Activity: Every line of the data below must be output exactly, with images left out.

=======

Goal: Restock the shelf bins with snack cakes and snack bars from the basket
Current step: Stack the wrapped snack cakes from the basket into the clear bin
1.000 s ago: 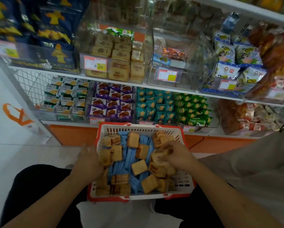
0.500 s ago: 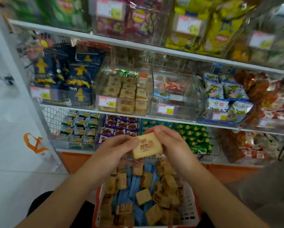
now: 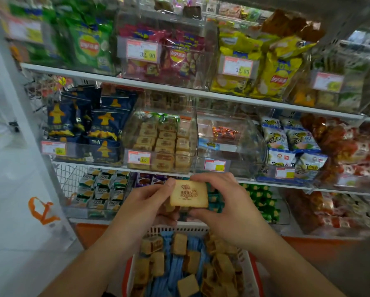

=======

Answer to this task:
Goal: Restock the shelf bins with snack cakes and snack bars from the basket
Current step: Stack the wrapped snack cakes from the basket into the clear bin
1.000 s ago: 
0.500 s ago: 
now: 

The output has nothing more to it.